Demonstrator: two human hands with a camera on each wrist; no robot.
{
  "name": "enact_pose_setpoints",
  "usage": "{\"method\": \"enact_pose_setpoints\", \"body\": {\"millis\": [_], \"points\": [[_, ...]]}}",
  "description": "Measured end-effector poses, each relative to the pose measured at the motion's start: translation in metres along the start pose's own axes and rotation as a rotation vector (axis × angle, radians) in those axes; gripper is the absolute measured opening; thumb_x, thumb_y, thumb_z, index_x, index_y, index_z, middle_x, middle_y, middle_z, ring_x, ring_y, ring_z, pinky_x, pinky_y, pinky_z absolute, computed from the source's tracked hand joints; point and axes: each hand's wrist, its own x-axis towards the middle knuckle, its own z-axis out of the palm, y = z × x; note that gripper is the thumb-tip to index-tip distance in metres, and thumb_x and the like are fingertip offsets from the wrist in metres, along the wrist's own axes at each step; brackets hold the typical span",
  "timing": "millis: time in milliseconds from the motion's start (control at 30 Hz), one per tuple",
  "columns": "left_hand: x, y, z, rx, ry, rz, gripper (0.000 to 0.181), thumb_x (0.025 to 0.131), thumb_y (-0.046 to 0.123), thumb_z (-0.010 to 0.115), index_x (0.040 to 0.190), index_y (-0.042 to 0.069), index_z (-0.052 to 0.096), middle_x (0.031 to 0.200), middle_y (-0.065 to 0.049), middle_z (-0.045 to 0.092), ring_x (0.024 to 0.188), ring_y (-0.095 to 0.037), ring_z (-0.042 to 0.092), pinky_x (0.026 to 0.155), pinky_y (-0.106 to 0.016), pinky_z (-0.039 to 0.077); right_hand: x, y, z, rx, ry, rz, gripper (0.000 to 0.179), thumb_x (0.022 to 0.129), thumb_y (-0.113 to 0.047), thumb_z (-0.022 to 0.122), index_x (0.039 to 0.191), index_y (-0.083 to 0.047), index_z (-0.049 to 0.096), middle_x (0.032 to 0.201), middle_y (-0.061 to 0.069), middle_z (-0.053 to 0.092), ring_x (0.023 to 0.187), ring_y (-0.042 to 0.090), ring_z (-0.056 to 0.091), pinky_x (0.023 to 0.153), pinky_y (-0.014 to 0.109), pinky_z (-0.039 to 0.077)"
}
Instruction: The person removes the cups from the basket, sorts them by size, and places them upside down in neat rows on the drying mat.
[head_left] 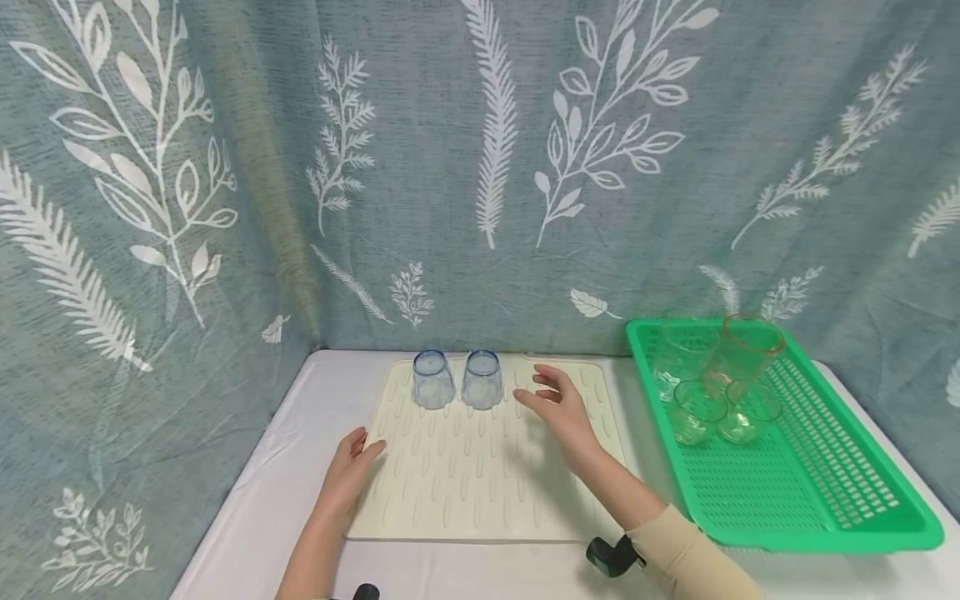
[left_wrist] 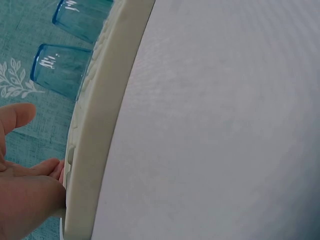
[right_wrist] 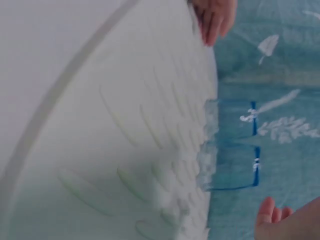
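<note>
Two clear glasses with blue rims, the left glass [head_left: 432, 382] and the right glass [head_left: 482, 382], stand side by side at the back of a cream ridged drying mat [head_left: 457, 483], rims up. My right hand [head_left: 558, 412] hovers over the mat just right of the right glass, apart from it. Its fingers are loosely bent and hold nothing. At the mat's left edge is my left hand [head_left: 348, 468], fingers relaxed and thumb apart, gripping nothing. In the left wrist view, that hand [left_wrist: 30, 200] lies beside the mat's edge; whether it touches is hard to tell.
On the right stands a green plastic basket [head_left: 765, 500]. Inside, toward its back left, are a tall glass with a red rim [head_left: 750, 346], a tall clear glass [head_left: 675, 367] and two short glasses [head_left: 693, 417]. A leaf-patterned curtain [head_left: 420, 167] hangs behind the white table [head_left: 262, 475].
</note>
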Motion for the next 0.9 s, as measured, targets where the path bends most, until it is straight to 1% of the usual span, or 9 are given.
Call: {"method": "enact_pose_setpoints", "body": {"millis": [200, 400, 533, 700, 900], "points": [[-0.001, 0.002, 0.000, 0.007, 0.002, -0.002, 0.075, 0.098, 0.022, 0.053, 0.152, -0.007, 0.010, 0.152, -0.030, 0.021, 0.141, -0.042, 0.020, 0.116, -0.051, 0.017, -0.020, -0.012, -0.014, 0.050, -0.018, 0.010, 0.060, 0.088, -0.020, 0.072, 0.141, -0.009, 0.047, 0.135, 0.013, 0.049, 0.116, 0.026, 0.046, 0.097, 0.038, 0.041], [-0.002, 0.003, 0.000, 0.001, -0.008, -0.006, 0.075, 0.098, 0.022, 0.053, 0.152, -0.007, 0.008, 0.153, -0.031, 0.019, 0.142, -0.043, 0.017, 0.117, -0.051, 0.017, -0.034, -0.019, -0.036, 0.081, -0.028, 0.005, 0.055, 0.091, -0.015, 0.069, 0.140, -0.011, 0.046, 0.133, 0.008, 0.048, 0.112, 0.021, 0.047, 0.096, 0.034, 0.042], [-0.001, 0.003, -0.001, -0.002, -0.025, -0.003, 0.075, 0.099, 0.021, 0.052, 0.152, -0.008, 0.007, 0.153, -0.031, 0.018, 0.143, -0.043, 0.015, 0.117, -0.051, 0.016, -0.038, -0.024, -0.057, 0.094, -0.028, -0.007, 0.054, 0.092, -0.012, 0.066, 0.141, -0.010, 0.043, 0.134, 0.006, 0.047, 0.111, 0.019, 0.047, 0.096, 0.031, 0.043], [-0.001, 0.002, -0.002, -0.006, -0.038, -0.005, 0.077, 0.099, 0.021, 0.052, 0.152, -0.007, 0.005, 0.154, -0.031, 0.016, 0.143, -0.042, 0.014, 0.117, -0.051, 0.015, -0.045, -0.031, -0.088, 0.065, -0.009, 0.003, 0.057, 0.094, -0.017, 0.066, 0.144, -0.012, 0.039, 0.136, 0.002, 0.044, 0.114, 0.016, 0.045, 0.096, 0.026, 0.041], [-0.001, 0.002, 0.000, -0.018, -0.051, -0.013, 0.078, 0.099, 0.020, 0.052, 0.152, -0.007, 0.003, 0.155, -0.031, 0.013, 0.144, -0.042, 0.013, 0.117, -0.051, 0.015, -0.051, -0.034, -0.125, 0.062, 0.043, -0.017, 0.058, 0.094, -0.021, 0.067, 0.144, -0.014, 0.038, 0.133, -0.003, 0.044, 0.112, 0.011, 0.047, 0.092, 0.021, 0.045]]}}
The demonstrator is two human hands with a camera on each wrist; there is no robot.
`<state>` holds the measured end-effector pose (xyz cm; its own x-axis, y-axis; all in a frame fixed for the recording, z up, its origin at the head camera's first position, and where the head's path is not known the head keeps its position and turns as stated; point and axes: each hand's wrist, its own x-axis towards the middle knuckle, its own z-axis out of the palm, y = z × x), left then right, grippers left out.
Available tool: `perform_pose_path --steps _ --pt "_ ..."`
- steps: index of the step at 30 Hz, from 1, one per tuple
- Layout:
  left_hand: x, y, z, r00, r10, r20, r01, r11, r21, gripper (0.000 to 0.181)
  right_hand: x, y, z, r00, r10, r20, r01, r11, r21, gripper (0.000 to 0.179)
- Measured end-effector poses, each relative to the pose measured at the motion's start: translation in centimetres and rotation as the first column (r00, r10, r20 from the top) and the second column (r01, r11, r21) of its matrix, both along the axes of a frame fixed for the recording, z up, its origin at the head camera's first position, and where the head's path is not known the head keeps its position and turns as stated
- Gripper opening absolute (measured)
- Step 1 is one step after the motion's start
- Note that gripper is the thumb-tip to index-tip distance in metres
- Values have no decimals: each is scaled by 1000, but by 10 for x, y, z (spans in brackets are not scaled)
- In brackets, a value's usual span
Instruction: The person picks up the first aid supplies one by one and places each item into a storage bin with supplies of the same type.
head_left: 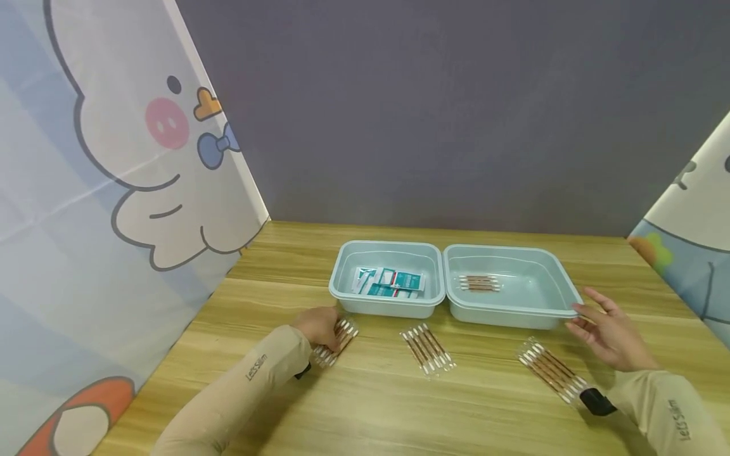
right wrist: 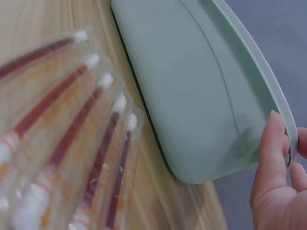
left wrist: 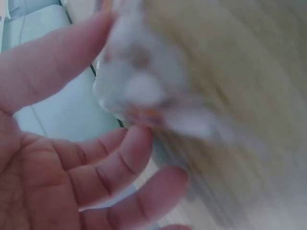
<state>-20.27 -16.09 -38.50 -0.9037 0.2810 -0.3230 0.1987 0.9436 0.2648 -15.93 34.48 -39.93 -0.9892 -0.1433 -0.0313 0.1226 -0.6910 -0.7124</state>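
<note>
My left hand (head_left: 318,326) pinches a clear packet of brown-stemmed cotton swabs (head_left: 345,335) at the table, just in front of the left pale green bin (head_left: 388,308). Blurred in the left wrist view, that packet lies between the thumb (left wrist: 53,62) and fingers. My right hand (head_left: 613,335) pinches the rim at the near right corner of the right pale green bin (head_left: 502,316); its thumb and fingers sit on either side of the rim in the right wrist view. One swab packet (head_left: 480,283) lies inside this bin. Teal and white sachets (head_left: 393,282) fill part of the left one.
Two more swab packets lie on the wooden table (head_left: 365,411), a middle packet (head_left: 428,349) and a right packet (head_left: 552,370) near my right wrist. The bins stand side by side. A grey wall (head_left: 428,114) rises behind, with cartoon cloth (head_left: 114,209) at the left.
</note>
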Motion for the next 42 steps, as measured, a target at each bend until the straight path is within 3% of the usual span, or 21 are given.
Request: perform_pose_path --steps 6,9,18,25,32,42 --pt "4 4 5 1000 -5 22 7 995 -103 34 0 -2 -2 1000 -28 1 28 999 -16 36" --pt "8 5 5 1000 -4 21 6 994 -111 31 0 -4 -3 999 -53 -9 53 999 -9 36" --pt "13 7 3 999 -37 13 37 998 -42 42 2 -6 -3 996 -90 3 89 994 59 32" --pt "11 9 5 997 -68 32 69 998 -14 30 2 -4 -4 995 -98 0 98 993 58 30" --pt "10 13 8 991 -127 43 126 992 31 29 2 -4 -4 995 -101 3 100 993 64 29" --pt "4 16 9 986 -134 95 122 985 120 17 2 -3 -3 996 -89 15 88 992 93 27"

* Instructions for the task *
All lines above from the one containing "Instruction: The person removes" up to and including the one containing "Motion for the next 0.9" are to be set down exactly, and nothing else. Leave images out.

* Solved exercise *
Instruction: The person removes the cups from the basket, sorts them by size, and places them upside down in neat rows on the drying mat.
[head_left] 
[left_wrist] 
[right_wrist] 
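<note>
Two clear glasses with blue rims, the left glass [head_left: 432, 382] and the right glass [head_left: 482, 382], stand side by side at the back of a cream ridged drying mat [head_left: 457, 483], rims up. My right hand [head_left: 558, 412] hovers over the mat just right of the right glass, apart from it. Its fingers are loosely bent and hold nothing. At the mat's left edge is my left hand [head_left: 348, 468], fingers relaxed and thumb apart, gripping nothing. In the left wrist view, that hand [left_wrist: 30, 200] lies beside the mat's edge; whether it touches is hard to tell.
On the right stands a green plastic basket [head_left: 765, 500]. Inside, toward its back left, are a tall glass with a red rim [head_left: 750, 346], a tall clear glass [head_left: 675, 367] and two short glasses [head_left: 693, 417]. A leaf-patterned curtain [head_left: 420, 167] hangs behind the white table [head_left: 262, 475].
</note>
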Motion for the next 0.9 s, as measured, targets where the path bends most, until it is straight to 1% of the usual span, or 9 are given.

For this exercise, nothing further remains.